INPUTS: PulseAudio, Jack, GStreamer, Xine, SDL, ESD

OUTPUTS: Hardware, OSS

As Maria von Trapp said, "Let's start at the very beginning." When it comes to modern Linux audio, the beginning is the Advanced Linux Sound Architecture, or ALSA. This connects to the Linux kernel and provides audio functionality to the rest of the system. But it's also far more ambitious than a normal kernel driver; it can mix, provide compatibility with other layers, create an API for programmers and work at such a low and stable latency that it can compete with the ASIO and CoreAudio equivalents on the Windows and OS X platforms.

ALSA was designed to replace OSS. However, OSS isn't really dead, thanks to a compatibility layer in ALSA designed to enable older, OSS-only applications to run. It's easiest to think of ALSA as the device driver layer of the Linux sound system. Your audio hardware needs a corresponding kernel module, prefixed with snd_, and this needs to be loaded and running for anything to happen. This is why you need an ALSA kernel driver for any sound to be heard on your system, and why your laptop was mute for so long before someone thought of creating a driver for it. Fortunately, most distros will configure your devices and modules automatically.

ALSA is responsible for translating your audio hardware's capabilities into a software API that the rest of your system uses to manipulate sound. It was designed to tackle many of the shortcomings of OSS (and most other sound drivers at the time), the most notable of which was that only one application could access the hardware at a time. This is why a software component in ALSA needs to manages audio requests and understand your hardware's capabilities.

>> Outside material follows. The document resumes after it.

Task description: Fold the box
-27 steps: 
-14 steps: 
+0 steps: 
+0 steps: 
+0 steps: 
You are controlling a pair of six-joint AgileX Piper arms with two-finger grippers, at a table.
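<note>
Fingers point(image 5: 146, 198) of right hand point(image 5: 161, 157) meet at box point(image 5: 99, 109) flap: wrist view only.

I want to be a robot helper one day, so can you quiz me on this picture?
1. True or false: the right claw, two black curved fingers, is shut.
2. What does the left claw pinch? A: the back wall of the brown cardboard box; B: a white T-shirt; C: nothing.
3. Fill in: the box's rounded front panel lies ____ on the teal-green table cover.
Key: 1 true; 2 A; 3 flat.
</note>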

If you want to play a game while listening to music from Amarok, for example, ALSA needs to be able to take both of these audio streams and mix them together in software, or use a hardware mixer on your soundcard to the same effect. ALSA can also manage up to eight audio devices and sometimes access the MIDI functionality on hardware, although this depends on the specifications of your hardware's audio driver and is becoming less important as computers get more powerful.

This screenshot of Alsa Mixer shows off everything that's wrong with Linux audio - it really doesn't need to be this complicated.

This screenshot of Alsa Mixer shows off everything that's wrong with Linux audio - it really doesn't need to be this complicated.

Where ALSA does differ from the typical kernel module/device driver is in the way it's partly user-configurable. This is where the complexity in Linux audio starts to appear, because you can alter almost anything about your ALSA configuration by creating your own config file - from how streams of audio are mixed together and which outputs they leave your system from, to the sample rate, bit-depth and real-time effects.

ALSA's relative transparency, efficiency and flexibility have helped to make it the standard for Linux audio, and the layer that almost every other audio framework has to go through in order to communicate with the audio hardware.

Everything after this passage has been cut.